My very first tenure-track job was connected to teacher education: I worked with undergraduates who were trying to secure a teaching certificate to work specifically in urban schools. In the early part of the program, before students were turned off by the curriculum and faculty (the faculty simply thought themselves too difficult and interesting for the students), the classes were full and enrolled mostly first-generation students of color who wanted to go back and teach in their urban communities. I loved the students, especially the early entries, and especially one young woman, who I will call Maya.
Maya was/is an amazing singer who chooses to use her talent for sacred music. As a high school student, she attended a predominantly black performing arts high school and that is where she did her student teaching. As a singer/composer/pianist and history major, her goal was to incorporate the arts into history education so that her black students did not experience their talent solely in their art classes but also, intellectually, across the curriculum. She was teaching American history and her cooperating teacher allowed her to implement the Civil Rights curriculum. I visited when students did their first presentations.

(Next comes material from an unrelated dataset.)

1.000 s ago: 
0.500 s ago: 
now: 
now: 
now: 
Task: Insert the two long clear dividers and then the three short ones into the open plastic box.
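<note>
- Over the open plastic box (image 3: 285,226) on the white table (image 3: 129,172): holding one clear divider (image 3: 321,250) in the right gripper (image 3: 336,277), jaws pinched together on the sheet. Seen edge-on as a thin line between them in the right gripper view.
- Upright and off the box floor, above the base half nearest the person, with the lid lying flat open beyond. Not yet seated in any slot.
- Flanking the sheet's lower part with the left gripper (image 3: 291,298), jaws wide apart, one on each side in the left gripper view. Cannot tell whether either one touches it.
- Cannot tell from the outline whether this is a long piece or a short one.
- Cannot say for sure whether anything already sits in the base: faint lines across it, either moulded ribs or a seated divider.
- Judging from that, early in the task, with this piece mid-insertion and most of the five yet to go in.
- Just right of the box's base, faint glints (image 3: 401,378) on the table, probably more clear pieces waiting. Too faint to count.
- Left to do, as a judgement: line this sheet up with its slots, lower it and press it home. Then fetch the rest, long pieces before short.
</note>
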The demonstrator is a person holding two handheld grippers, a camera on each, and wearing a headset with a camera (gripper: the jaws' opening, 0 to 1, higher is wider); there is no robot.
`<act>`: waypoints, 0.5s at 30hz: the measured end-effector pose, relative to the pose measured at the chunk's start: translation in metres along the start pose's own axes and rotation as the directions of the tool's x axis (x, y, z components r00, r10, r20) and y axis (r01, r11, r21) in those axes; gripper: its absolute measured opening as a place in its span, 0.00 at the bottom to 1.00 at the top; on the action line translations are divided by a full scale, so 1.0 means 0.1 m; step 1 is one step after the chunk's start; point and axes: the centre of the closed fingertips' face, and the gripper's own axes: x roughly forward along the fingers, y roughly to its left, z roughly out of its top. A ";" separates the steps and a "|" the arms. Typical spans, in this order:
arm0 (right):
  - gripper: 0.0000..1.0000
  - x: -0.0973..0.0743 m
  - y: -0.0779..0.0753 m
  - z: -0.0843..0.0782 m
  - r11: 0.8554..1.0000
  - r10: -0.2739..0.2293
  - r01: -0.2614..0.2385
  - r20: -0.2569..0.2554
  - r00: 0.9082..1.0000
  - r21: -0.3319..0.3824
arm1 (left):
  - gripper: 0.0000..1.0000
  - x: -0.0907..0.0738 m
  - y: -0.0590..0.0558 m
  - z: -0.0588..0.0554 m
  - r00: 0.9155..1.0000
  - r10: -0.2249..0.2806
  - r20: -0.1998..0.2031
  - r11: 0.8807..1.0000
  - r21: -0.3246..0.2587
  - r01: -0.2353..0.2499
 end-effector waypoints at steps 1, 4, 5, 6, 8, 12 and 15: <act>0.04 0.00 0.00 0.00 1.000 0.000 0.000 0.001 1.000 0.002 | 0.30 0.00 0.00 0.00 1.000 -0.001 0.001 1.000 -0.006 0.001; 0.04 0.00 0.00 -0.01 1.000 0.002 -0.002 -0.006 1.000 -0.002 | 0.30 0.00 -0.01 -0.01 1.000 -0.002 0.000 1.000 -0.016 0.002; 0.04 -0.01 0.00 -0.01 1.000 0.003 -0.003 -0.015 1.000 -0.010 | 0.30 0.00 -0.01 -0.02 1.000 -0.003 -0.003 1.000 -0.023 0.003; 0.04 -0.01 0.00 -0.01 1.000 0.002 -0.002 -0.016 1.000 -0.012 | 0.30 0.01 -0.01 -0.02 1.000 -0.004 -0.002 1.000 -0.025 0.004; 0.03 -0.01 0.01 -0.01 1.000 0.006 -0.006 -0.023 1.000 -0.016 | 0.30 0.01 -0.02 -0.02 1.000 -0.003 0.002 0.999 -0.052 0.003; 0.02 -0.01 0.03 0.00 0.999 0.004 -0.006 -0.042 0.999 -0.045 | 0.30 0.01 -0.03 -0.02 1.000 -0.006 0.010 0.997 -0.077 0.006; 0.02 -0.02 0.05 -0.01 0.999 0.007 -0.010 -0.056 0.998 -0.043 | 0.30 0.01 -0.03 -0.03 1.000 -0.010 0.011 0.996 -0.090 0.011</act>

The presentations were a kind of acting/ singing/ music-playing extravaganza with every group member making speeches also. Each group was responsible for researching and presenting some central issue that galvanized black communities in this moment and had to use their talent to represent the depth of that galvanization. One young man, bless his heart, took the podium. It was obvious he had not prepared anything, but that did not stop him from talking. Before he finished his first sentence, one young woman started singing these words:
Oh Lord, I’m strivin’,
tryin’ to make it through this barren land,
but as I go from day to day,
I can hear my Savior say,
“trust me child, come on and hold my hand.”